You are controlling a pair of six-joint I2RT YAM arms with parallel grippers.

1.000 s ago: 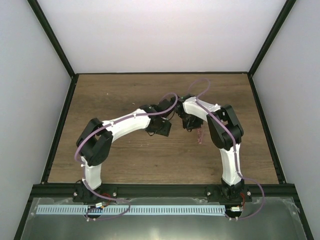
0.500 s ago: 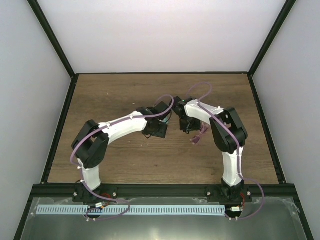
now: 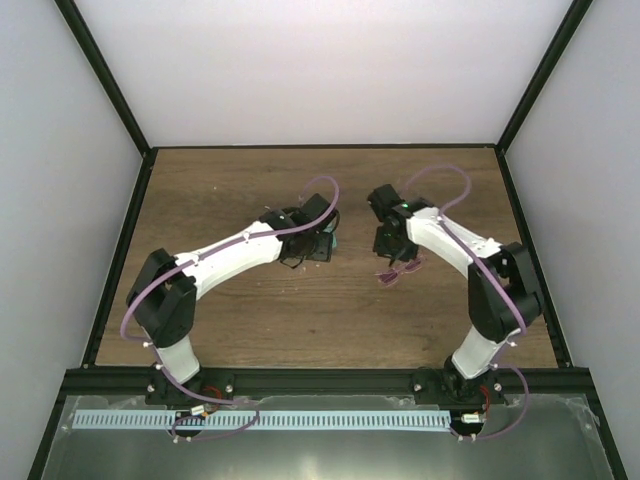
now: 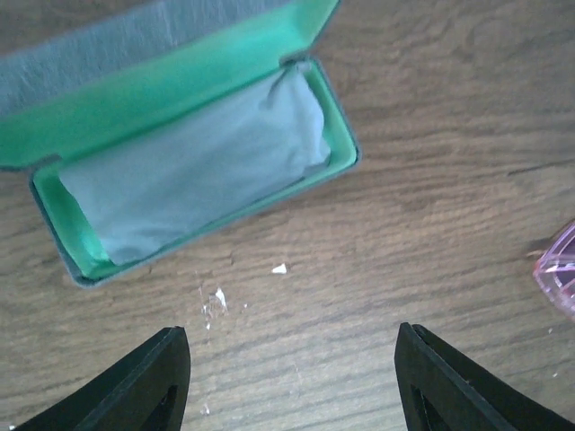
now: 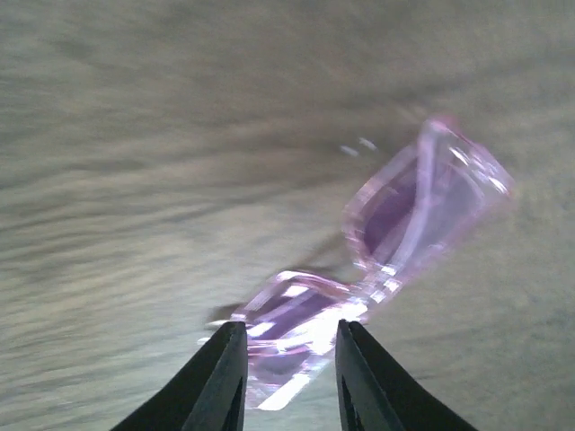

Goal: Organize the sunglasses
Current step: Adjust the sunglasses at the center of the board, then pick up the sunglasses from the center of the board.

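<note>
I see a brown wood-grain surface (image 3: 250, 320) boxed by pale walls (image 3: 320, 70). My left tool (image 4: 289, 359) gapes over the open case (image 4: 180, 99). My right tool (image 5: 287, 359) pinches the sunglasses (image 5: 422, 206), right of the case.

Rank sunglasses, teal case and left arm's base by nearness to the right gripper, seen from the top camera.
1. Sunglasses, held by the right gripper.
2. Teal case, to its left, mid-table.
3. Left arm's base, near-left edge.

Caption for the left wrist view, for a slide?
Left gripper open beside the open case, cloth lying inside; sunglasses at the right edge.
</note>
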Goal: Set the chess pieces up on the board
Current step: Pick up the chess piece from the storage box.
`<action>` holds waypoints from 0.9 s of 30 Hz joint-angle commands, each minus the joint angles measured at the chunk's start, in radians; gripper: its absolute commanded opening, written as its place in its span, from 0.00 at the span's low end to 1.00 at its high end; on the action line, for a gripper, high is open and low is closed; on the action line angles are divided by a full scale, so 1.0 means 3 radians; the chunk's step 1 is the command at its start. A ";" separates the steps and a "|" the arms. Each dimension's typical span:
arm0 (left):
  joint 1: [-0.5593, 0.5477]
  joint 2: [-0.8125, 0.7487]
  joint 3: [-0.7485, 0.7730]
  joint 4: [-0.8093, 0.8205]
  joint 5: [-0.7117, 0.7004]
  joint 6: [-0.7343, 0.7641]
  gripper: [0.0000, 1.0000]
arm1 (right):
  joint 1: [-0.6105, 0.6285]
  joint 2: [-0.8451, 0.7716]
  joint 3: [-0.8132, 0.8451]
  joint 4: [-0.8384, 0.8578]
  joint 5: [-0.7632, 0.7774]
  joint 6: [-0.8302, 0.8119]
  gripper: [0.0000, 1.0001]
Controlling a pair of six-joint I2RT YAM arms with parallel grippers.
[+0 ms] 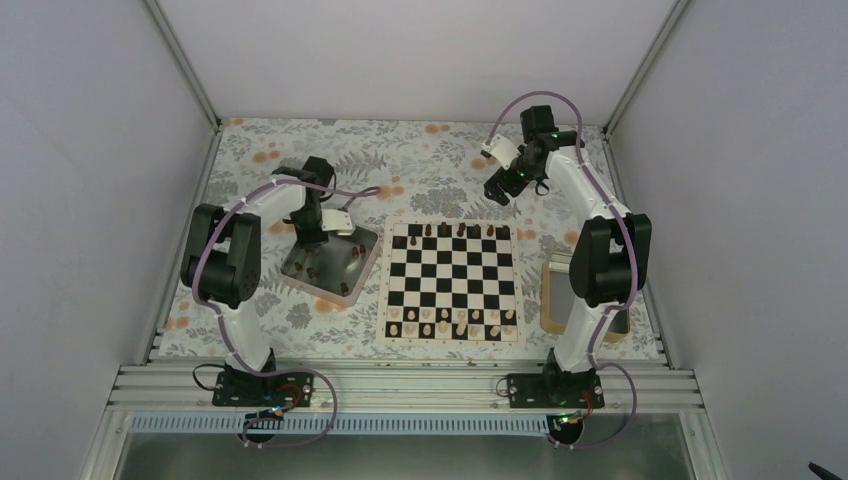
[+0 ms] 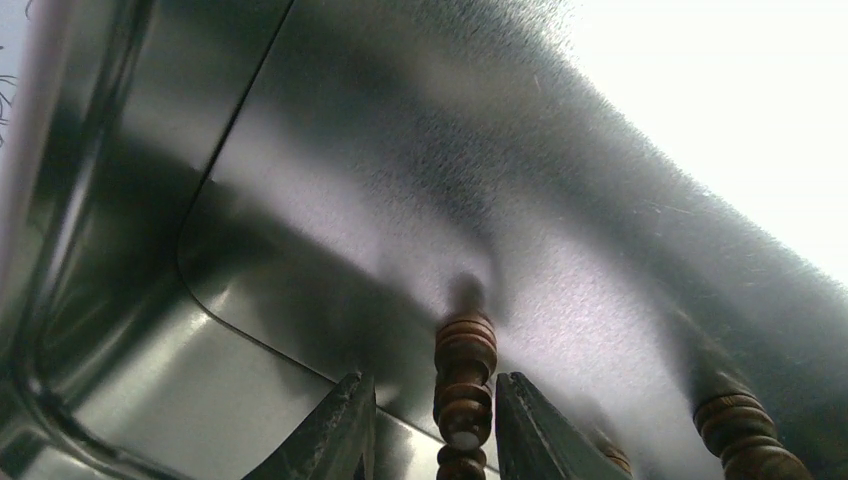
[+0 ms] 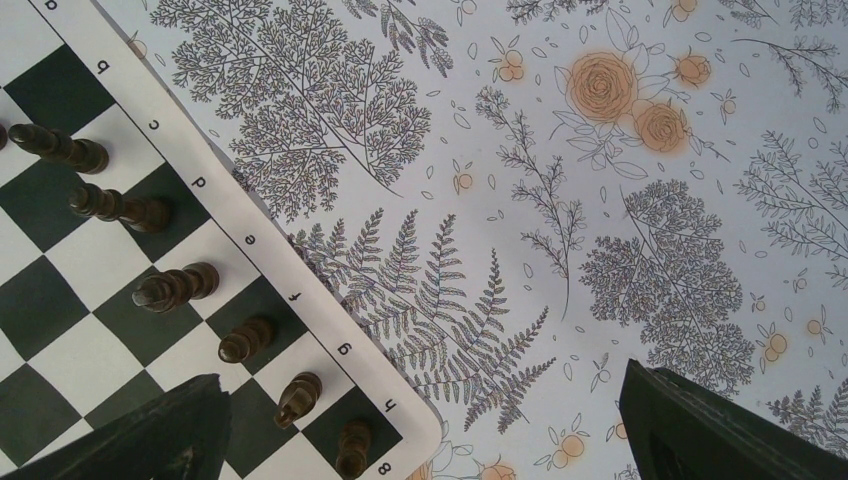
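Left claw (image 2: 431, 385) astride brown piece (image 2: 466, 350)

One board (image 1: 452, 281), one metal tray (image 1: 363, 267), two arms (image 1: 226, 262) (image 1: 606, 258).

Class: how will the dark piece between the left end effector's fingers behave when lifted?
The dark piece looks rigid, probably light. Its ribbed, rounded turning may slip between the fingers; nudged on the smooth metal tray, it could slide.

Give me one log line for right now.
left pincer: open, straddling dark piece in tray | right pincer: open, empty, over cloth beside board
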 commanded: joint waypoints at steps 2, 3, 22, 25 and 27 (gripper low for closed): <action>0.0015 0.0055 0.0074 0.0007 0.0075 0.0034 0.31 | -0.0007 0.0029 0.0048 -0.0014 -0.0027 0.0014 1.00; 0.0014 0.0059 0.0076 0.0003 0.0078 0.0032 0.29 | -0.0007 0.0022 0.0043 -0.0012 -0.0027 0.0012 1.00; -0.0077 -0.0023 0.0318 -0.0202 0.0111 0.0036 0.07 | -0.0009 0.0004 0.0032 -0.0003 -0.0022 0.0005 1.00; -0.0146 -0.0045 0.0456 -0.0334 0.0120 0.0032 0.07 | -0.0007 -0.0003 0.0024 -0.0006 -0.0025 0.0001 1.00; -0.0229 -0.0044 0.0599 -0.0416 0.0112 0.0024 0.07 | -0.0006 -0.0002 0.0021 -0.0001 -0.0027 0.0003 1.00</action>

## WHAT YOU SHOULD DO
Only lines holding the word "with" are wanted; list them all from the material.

## THE COMPLETED TASK
You are controlling a pair of six-joint I2RT YAM arms with parallel grippers.
Controlling a pair of six-joint I2RT YAM arms with parallel grippers.

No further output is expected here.